Problem to solve
With the pictures omitted, repeat exactly the lines below starting with the line that has "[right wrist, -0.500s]" and going on through the line that has "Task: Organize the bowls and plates".

Data segment
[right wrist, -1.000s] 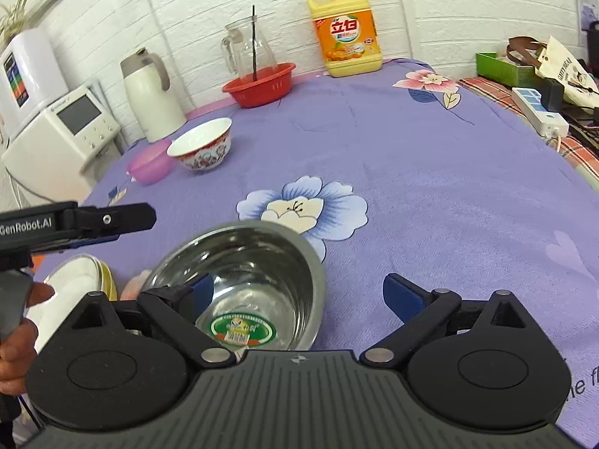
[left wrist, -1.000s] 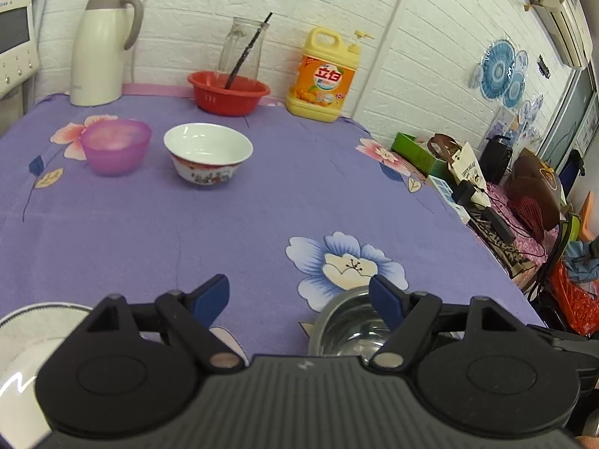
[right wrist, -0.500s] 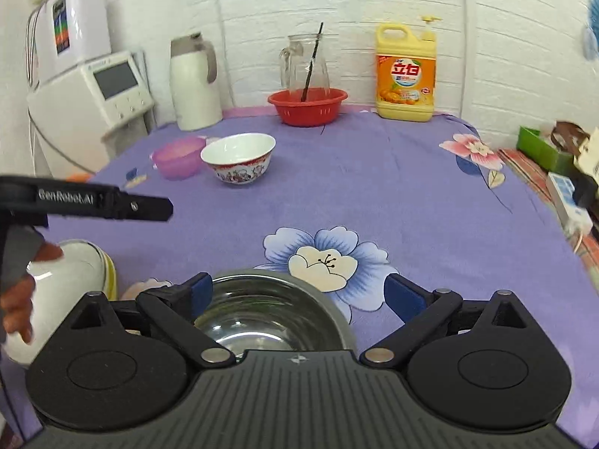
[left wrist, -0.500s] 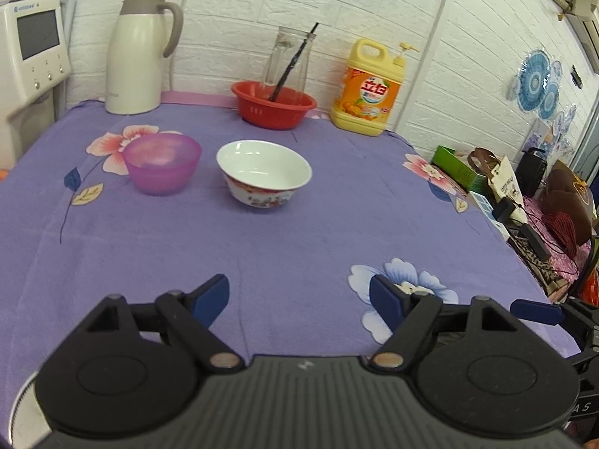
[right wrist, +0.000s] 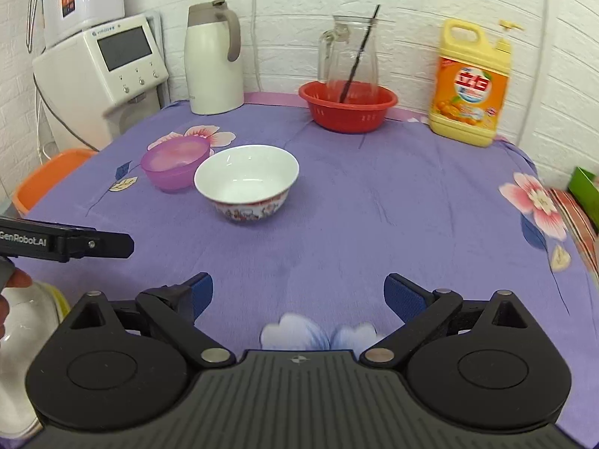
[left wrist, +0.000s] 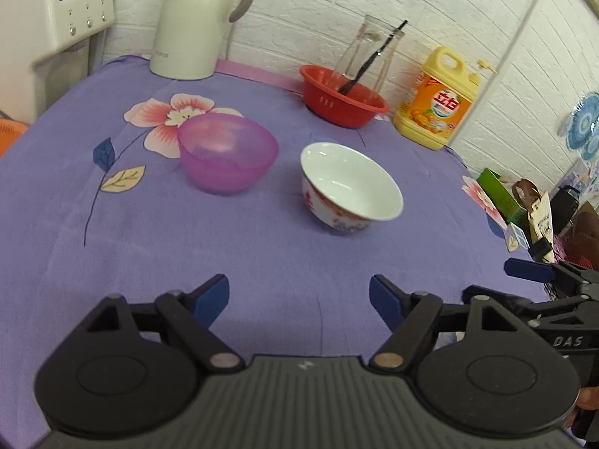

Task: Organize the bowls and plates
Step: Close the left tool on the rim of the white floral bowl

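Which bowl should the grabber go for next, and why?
Probably ease the left hand-held gripper forward toward the white bowl: its jaws are open and empty, and that bowl stands upright almost straight ahead, apart from the purple bowl.

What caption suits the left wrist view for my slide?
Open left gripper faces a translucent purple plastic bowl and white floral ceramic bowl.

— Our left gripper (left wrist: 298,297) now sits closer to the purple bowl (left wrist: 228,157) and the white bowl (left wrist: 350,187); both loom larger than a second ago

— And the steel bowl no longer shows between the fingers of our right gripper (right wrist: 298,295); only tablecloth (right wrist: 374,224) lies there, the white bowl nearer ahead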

Finished exercise
[right wrist, -0.500s] 
[left wrist, -0.500s] 
[right wrist, +0.000s] 
[left wrist, +0.000s] 

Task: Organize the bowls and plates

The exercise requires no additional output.